Толпа, скучиваясь, зашевелилась, и быстро снялись шляпы. Княжна Марья,
опустив глаза и путаясь ногами в платье, близко подошла к ним. Столько
разнообразных старых и молодых глаз было устремлено на нее и столько было
разных лиц, что княжна Марья не видала ни одного лица и, чувствуя
необходимость говорить вдруг со всеми, не знала, как быть. Но опять сознание
того, что она -- представительница отца и брата, придало ей силы, и она
смело начала свою речь.
-- Я очень рада, что вы пришли, -- начала княжна Марья, не поднимая
глаз и чувствуя, как быстро и сильно билось ее сердце. -- Мне Дронушка
сказал, что вас разорила война. Это наше общее горе, и я ничего не пожалею,
чтобы помочь вам. Я сама еду, потому что уже опасно здесь и неприятель
близко... потому что... Я вам отдаю все, мои друзья, и прошу вас взять все,
весь хлеб наш, чтобы у вас не было нужды. А ежели вам сказали, что я отдаю
вам хлеб с тем, чтобы вы остались здесь, то это неправда. Я, напротив, прошу
вас уезжать со всем вашим имуществом в нашу подмосковную, и там я беру на
себя и обещаю вам, что вы не будете нуждаться. Вам дадут и домы и хлеба. --
Княжна остановилась. В толпе только слышались вздохи.
-- Я не от себя делаю это, -- продолжала княжна, -- я это делаю именем
покойного отца, который был вам хорошим барином, и за брата, и его сына.
Она опять остановилась. Никто не прерывал ее молчания.
-- Горе наше общее, и будем делить все пополам. Все, что мое, то ваше,
-- сказала она, оглядывая лица, стоявшие перед нею.
Все глаза смотрели на нее с одинаковым выражением, значения которого
она не могла понять. Было ли это любопытство, преданность, благодарность,
или испуг и недоверие, но выражение на всех лицах было одинаковое.
-- Много довольны вашей милостью, только нам брать господский хлеб не
приходится, -- сказал голос сзади.
-- Да отчего же? -- сказала княжна.
Никто не ответил, и княжна Марья, оглядываясь по толпе, замечала, что
теперь все глаза, с которыми она встречалась, тотчас же опускались.
-- Отчего же вы не хотите? -- спросила она опять.
Никто не отвечал.
Княжне Марье становилось тяжело от этого молчанья; она старалась
уловить чей-нибудь взгляд.
-- Отчего вы не говорите? -- обратилась княжна к старому старику,
который, облокотившись на палку, стоял перед ней. -- Скажи, ежели ты
думаешь, что еще что-нибудь нужно.
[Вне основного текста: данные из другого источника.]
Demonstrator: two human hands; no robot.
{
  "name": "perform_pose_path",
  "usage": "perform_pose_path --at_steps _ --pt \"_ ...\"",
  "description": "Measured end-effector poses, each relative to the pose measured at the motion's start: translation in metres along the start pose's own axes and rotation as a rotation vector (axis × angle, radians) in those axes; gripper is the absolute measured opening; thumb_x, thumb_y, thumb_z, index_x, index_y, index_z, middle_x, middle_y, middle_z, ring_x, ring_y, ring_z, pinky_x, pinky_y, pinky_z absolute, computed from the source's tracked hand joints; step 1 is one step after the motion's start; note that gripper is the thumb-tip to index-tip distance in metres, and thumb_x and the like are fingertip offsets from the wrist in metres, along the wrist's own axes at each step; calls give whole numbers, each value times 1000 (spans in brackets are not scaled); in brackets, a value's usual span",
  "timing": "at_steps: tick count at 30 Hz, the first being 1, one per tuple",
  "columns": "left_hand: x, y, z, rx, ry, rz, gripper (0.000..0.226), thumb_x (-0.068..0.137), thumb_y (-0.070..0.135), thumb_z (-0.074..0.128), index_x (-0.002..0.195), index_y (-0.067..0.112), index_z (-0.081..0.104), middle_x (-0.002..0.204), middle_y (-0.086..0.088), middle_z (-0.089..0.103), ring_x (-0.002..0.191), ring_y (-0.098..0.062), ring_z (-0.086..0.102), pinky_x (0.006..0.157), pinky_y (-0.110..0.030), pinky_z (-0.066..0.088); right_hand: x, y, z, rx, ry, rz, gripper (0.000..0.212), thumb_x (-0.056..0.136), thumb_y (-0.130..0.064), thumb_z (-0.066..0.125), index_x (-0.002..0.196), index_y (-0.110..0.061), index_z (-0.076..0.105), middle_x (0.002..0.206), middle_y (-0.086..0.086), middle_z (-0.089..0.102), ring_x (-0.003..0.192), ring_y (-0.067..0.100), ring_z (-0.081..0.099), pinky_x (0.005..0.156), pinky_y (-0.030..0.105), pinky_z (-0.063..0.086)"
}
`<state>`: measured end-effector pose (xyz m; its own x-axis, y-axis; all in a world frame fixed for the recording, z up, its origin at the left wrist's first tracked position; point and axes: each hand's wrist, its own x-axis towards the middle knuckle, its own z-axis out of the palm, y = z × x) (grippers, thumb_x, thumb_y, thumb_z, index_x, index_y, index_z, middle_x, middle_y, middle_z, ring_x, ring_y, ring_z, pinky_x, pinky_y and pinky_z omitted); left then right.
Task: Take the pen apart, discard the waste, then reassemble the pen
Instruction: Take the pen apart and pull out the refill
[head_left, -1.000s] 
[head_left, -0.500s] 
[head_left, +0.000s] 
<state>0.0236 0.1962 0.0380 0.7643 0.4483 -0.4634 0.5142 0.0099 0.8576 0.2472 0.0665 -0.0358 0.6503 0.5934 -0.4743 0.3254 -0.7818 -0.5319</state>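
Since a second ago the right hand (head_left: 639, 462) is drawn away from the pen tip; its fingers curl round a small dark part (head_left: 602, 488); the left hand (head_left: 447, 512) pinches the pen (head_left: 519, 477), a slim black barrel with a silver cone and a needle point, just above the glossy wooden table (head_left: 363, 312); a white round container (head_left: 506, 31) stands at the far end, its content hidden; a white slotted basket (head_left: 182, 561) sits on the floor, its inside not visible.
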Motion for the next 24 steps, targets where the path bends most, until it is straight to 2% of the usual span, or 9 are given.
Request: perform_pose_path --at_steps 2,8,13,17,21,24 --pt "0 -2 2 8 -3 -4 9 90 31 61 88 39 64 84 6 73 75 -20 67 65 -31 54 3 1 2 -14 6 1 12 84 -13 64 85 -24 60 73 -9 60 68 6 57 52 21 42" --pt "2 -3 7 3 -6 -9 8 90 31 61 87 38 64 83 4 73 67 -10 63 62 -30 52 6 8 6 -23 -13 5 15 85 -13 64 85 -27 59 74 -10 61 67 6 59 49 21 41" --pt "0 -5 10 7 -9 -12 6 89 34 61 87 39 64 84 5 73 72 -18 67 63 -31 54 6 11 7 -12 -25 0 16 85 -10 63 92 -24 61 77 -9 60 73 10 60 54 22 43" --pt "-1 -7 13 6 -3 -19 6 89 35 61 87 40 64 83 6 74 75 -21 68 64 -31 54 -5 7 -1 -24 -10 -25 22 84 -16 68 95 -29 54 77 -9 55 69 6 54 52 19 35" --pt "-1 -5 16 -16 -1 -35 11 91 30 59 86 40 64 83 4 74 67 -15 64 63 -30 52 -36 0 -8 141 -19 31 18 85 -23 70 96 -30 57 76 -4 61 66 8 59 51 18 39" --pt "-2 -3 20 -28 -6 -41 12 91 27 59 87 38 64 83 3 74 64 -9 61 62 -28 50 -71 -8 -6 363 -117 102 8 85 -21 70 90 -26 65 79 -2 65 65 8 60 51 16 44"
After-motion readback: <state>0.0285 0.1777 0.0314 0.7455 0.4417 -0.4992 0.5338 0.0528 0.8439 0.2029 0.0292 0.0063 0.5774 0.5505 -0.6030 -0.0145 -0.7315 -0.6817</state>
Я все сделаю, -- сказала она, уловив его
взгляд. Но он, как бы рассердившись за это, опустил совсем голову и
проговорил:
-- Чего соглашаться-то, не нужно нам хлеба.
-- Что ж, нам все бросить-то? Не согласны. Не согласны... Нет нашего
согласия. Мы тебя жалеем, а нашего согласия нет. Поезжай сама, одна... --
раздалось в толпе с разных сторон. И опять на всех лицах этой толпы
показалось одно и то же выражение, и теперь это было уже наверное не
выражение любопытства и благодарности, а выражение озлобленной
решительности.
-- Да вы не поняли, верно, -- с грустной улыбкой сказала княжна Марья.
-- Отчего вы не хотите ехать? Я обещаю поселить вас, кормить. А здесь
неприятель разорит вас...
Но голос ее заглушали голоса толпы.
-- Нет нашего согласия, пускай разоряет! Не берем твоего хлеба, нет
согласия нашего!
Княжна Марья старалась уловить опять чей-нибудь взгляд из толпы, но ни
один взгляд не был устремлен на нее; глаза, очевидно, избегали ее. Ей стало
странно и неловко.
-- Вишь, научила ловко, за ней в крепость иди! Дома разори да в кабалу
и ступай. Как же! Я хлеб, мол, отдам! -- слышались голоса в толпе.
Княжна Марья, опустив голову, вышла из круга и пошла в дом. Повторив
Дрону приказание о том, чтобы завтра были лошади для отъезда, она ушла в
свою комнату и осталась одна с своими мыслями.